ASSIGNMENT:
The lines from the start of the records below through the line containing "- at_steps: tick" are to be copied exactly, both ends included, with nothing added.
+--
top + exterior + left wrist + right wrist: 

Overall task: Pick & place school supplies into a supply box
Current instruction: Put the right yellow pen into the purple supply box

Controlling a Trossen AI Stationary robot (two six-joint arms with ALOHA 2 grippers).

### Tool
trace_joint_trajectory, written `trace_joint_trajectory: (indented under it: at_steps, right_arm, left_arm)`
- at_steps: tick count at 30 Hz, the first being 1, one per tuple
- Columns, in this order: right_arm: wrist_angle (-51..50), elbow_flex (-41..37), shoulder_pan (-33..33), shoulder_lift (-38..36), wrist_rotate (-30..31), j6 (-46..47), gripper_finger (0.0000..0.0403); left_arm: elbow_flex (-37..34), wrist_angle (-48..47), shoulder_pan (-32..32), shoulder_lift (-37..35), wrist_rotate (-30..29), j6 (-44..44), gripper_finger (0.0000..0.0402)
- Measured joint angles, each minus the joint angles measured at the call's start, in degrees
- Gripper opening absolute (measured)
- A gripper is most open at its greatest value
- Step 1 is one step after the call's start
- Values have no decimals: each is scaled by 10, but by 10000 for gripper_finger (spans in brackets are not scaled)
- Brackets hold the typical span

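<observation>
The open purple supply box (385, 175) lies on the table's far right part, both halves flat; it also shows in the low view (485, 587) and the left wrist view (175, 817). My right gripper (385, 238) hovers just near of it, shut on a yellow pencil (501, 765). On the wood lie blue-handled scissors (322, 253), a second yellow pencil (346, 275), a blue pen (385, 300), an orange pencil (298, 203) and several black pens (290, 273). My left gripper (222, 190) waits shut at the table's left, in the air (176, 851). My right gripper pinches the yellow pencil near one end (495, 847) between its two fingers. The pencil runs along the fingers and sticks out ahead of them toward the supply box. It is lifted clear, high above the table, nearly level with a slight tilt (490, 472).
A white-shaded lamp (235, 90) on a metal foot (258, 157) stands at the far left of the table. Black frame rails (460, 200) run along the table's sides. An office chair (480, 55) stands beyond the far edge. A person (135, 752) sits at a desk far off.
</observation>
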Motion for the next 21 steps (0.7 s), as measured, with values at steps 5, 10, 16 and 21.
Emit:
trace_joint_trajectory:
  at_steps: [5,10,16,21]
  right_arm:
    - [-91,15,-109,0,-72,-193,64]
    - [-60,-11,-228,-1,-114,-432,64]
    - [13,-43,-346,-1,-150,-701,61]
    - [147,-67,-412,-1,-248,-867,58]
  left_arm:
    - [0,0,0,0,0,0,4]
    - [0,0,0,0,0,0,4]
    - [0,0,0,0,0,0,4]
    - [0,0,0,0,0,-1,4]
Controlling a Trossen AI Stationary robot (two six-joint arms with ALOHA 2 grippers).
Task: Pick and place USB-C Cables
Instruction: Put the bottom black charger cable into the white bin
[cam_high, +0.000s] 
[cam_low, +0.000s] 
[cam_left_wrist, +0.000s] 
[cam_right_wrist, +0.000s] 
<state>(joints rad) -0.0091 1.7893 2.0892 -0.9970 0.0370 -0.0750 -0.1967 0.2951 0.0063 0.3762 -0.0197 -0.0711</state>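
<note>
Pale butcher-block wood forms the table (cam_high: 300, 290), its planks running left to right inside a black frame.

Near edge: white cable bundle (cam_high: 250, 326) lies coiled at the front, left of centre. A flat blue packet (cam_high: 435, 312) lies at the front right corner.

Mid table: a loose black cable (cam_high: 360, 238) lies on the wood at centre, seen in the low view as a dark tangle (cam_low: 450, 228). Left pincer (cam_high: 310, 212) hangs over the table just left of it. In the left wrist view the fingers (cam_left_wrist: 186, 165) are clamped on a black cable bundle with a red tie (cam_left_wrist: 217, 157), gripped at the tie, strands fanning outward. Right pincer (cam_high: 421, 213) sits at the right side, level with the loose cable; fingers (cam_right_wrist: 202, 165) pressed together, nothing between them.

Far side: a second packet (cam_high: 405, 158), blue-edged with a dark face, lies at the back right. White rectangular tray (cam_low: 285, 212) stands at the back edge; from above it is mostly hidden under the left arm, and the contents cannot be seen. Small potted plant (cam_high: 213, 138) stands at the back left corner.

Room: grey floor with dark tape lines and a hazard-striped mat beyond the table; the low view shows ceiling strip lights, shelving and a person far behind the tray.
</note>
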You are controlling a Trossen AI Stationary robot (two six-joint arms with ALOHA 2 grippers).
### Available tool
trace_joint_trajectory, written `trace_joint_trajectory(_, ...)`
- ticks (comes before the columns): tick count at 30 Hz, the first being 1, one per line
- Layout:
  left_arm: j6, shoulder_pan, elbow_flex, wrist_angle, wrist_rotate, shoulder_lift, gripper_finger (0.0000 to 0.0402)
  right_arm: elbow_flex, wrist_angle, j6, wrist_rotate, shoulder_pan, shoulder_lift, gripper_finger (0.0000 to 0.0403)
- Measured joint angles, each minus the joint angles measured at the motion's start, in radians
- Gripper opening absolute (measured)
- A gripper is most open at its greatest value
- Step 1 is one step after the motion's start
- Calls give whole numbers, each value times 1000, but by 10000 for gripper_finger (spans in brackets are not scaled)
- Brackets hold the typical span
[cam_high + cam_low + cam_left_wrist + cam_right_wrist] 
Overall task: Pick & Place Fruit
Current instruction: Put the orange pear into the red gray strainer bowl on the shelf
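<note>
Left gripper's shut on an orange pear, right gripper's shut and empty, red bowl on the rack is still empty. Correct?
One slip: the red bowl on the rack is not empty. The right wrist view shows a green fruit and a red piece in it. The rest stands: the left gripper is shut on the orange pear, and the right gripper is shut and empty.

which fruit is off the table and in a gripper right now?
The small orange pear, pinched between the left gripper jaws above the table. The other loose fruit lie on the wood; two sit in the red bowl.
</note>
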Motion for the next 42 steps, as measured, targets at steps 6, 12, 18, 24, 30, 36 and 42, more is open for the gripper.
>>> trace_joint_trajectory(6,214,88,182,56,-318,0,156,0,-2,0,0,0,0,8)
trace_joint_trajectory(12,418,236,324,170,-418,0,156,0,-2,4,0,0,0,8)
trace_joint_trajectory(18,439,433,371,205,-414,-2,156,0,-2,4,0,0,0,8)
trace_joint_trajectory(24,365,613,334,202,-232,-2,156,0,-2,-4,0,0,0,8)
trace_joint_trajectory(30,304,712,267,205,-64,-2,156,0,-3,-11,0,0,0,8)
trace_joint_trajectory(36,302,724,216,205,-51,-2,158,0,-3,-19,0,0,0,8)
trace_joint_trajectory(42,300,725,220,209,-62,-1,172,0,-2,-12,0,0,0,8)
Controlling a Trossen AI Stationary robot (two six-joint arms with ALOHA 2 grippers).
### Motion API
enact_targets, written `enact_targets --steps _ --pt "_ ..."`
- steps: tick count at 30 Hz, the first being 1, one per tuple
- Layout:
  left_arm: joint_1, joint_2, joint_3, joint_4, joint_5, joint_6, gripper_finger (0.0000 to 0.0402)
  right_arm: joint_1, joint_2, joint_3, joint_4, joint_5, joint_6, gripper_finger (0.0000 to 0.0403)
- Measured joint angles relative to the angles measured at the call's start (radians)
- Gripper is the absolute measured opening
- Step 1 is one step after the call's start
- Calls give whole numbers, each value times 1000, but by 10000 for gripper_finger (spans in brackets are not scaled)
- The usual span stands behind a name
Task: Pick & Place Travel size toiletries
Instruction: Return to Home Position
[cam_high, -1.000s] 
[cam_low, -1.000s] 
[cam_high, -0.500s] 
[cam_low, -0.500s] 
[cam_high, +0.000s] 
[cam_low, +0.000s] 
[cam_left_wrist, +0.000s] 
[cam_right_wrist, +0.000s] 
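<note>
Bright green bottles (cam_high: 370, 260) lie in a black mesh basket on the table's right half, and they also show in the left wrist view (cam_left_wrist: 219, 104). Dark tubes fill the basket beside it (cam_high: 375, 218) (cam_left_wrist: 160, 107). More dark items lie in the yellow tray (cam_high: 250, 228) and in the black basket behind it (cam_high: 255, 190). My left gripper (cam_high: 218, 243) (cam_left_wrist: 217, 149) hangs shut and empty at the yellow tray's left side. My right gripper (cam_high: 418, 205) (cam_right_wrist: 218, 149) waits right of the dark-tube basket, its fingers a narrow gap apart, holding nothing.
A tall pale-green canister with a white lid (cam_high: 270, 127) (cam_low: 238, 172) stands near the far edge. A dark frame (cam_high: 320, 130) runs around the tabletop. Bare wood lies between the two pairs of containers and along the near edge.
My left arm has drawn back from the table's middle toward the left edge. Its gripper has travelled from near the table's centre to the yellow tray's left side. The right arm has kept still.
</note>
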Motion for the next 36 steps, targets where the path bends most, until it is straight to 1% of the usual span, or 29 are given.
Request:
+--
REPLY TO THE EXERCISE:
top + exterior + left wrist + right wrist: 

Overall task: Pick & place school supplies into a supply box
Current instruction: Put the right yellow pen into the purple supply box

Controlling a Trossen AI Stationary robot (two six-joint arms with ALOHA 2 grippers).

### Tool
trace_joint_trajectory, written `trace_joint_trajectory: (indented under it: at_steps, right_arm, left_arm)`
- at_steps: tick count at 30 Hz, the first being 1, one per tuple

The answer has been fully stated.